### Information supplied

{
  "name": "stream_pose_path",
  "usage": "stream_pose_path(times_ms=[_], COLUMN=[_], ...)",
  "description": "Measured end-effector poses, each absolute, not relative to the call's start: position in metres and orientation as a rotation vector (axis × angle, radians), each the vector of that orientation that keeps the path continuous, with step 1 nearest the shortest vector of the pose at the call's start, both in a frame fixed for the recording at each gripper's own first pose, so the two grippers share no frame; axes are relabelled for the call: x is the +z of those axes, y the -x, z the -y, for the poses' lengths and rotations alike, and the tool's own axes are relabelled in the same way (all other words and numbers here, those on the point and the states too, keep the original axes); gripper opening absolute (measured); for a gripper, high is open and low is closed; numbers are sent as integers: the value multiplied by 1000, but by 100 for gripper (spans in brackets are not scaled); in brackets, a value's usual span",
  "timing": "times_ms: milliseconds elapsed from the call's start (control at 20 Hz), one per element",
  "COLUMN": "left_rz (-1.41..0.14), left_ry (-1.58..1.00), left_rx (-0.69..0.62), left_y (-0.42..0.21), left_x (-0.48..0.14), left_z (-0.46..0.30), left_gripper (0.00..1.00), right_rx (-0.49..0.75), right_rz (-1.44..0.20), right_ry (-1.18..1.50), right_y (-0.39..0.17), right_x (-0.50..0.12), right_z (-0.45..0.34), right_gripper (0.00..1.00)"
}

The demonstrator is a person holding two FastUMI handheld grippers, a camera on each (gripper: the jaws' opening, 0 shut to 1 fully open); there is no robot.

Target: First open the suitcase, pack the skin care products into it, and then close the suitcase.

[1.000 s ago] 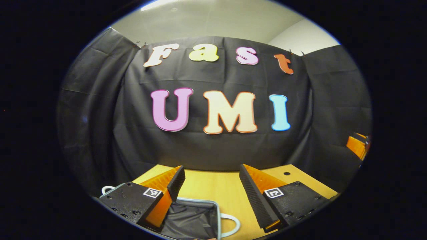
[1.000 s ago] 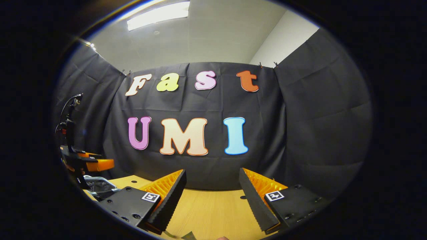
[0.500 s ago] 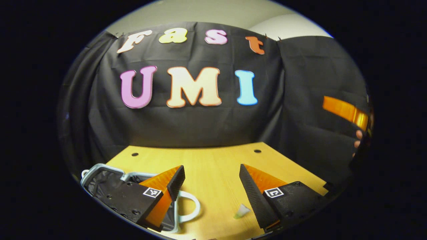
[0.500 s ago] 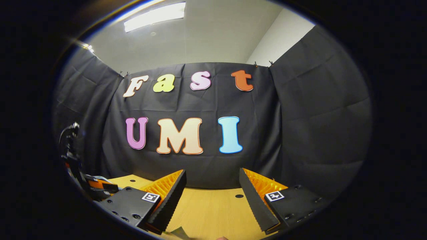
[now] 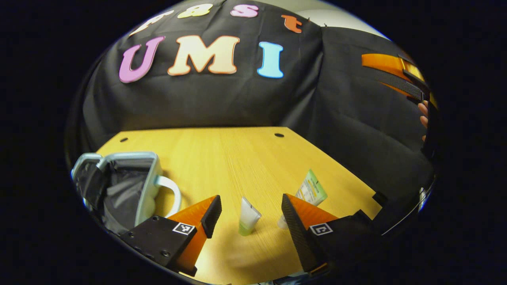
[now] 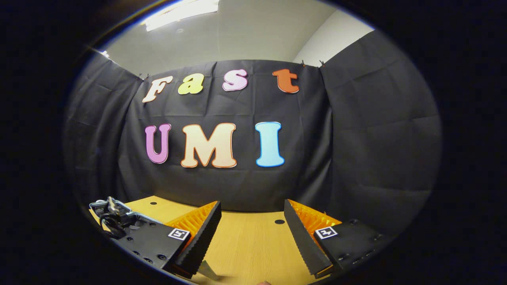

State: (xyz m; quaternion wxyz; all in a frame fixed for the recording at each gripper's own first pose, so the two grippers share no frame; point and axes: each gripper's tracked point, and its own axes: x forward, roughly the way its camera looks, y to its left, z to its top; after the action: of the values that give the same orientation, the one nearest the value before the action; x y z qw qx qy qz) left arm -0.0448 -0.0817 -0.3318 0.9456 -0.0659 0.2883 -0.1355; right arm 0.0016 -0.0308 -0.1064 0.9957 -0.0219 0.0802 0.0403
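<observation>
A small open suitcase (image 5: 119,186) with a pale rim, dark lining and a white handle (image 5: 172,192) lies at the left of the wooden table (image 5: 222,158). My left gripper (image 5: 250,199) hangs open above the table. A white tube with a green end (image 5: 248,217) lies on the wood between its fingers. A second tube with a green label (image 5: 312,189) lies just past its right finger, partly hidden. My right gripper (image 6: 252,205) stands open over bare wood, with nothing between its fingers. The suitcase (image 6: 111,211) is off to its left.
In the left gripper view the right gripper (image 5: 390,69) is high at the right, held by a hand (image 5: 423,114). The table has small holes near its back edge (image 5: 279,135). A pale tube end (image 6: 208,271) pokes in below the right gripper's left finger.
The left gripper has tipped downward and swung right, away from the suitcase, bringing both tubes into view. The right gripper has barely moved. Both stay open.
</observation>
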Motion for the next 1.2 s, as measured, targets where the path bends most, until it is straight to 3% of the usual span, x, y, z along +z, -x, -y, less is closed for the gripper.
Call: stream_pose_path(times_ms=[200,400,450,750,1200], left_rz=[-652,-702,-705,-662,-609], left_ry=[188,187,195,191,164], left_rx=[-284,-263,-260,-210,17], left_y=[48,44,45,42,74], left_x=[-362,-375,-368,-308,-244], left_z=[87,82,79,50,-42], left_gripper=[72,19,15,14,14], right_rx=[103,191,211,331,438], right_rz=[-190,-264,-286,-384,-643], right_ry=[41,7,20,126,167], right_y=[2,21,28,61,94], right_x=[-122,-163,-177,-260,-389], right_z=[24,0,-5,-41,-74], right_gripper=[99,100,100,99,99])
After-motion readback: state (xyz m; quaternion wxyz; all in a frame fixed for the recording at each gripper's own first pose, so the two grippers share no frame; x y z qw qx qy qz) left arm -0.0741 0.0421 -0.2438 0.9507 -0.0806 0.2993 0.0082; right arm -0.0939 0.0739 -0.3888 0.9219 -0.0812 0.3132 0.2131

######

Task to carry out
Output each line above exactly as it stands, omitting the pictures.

The completed task
{
  "name": "stream_pose_path",
  "usage": "stream_pose_path(times_ms=[_], COLUMN=[_], ...)",
  "description": "Measured end-effector poses, each absolute, not relative to the call's start: position in metres and orientation as a rotation vector (axis × angle, radians), each the vector of that orientation that keeps the path continuous, with step 1 nearest the shortest vector of the pose at the call's start, both in a frame fixed for the recording at each gripper's own first pose, so the two grippers share no frame; axes are relabelled for the call: x is the +z of those axes, y the -x, z the -y, for the poses' lengths and rotations alike, and the tool's own axes are relabelled in the same way (all other words and numbers here, those on the point and the states too, keep the original axes); gripper opening absolute (measured); for a gripper, high is open and low is closed; numbers are sent as integers: the value multiplied by 1000, but by 100 for gripper (spans in brackets are not scaled); in brackets, a value's usual span",
  "timing": "times_ms: milliseconds elapsed from the call's start (control at 20 Hz), one per element",
  "COLUMN": "left_rz (-1.41..0.14), left_ry (-1.58..1.00), left_rx (-0.69..0.62), left_y (-0.42..0.21), left_x (-0.48..0.14), left_z (-0.46..0.30), left_gripper (0.00..1.00), right_rx (-0.49..0.75), right_rz (-1.44..0.20), right_ry (-1.18..1.50), right_y (-0.39..0.17), right_x (-0.50..0.12), right_z (-0.45..0.34), right_gripper (0.00..1.00)"
}

The demonstrator is a person holding two FastUMI handheld grippers, a camera on each (gripper: the jaws' opening, 0 shut to 1 fully open); there is no robot.

Target: First open the suitcase, pack the skin care products into it, and then close the suitcase.

[1.000 s ago] 
[1.000 s ago] 
[0.500 s ago] 
[0.500 s ago] 
[now] 
[now] 

State: (xyz m; quaternion wxyz; all in a frame fixed for the recording at each gripper's own first pose, so the two grippers share no frame; point and axes: each gripper's tracked point, and its own axes: x forward, roughly the way its camera looks, y to its left, z to its top; after the action: of the values that give the same orientation, the one nearest the value before the action; x y z qw qx qy qz) left arm -0.0448 -0.0817 -0.3318 0.9456 -0.0659 0.2883 -0.1355; right arm 0.0016 -0.0308 -0.1064 0.9957 -0.0219 0.0802 0.0403
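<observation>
A small open suitcase (image 5: 119,186) with a pale rim, dark lining and a white handle (image 5: 172,192) lies at the left of the wooden table (image 5: 222,158). My left gripper (image 5: 250,199) hangs open above the table. A white tube with a green end (image 5: 248,217) lies on the wood between its fingers. A second tube with a green label (image 5: 312,189) lies just past its right finger, partly hidden. My right gripper (image 6: 252,205) stands open over bare wood, with nothing between its fingers. The suitcase (image 6: 111,211) is off to its left.
In the left gripper view the right gripper (image 5: 390,69) is high at the right, held by a hand (image 5: 423,114). The table has small holes near its back edge (image 5: 279,135). A pale tube end (image 6: 208,271) pokes in below the right gripper's left finger.
The left gripper has tipped downward and swung right, away from the suitcase, bringing both tubes into view. The right gripper has barely moved. Both stay open.
</observation>
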Motion for the next 1.2 s, as measured, targets where the path bends most, until it is straight to 3% of the usual span, x, y, z along +z, -x, -y, less is closed for the gripper.
Call: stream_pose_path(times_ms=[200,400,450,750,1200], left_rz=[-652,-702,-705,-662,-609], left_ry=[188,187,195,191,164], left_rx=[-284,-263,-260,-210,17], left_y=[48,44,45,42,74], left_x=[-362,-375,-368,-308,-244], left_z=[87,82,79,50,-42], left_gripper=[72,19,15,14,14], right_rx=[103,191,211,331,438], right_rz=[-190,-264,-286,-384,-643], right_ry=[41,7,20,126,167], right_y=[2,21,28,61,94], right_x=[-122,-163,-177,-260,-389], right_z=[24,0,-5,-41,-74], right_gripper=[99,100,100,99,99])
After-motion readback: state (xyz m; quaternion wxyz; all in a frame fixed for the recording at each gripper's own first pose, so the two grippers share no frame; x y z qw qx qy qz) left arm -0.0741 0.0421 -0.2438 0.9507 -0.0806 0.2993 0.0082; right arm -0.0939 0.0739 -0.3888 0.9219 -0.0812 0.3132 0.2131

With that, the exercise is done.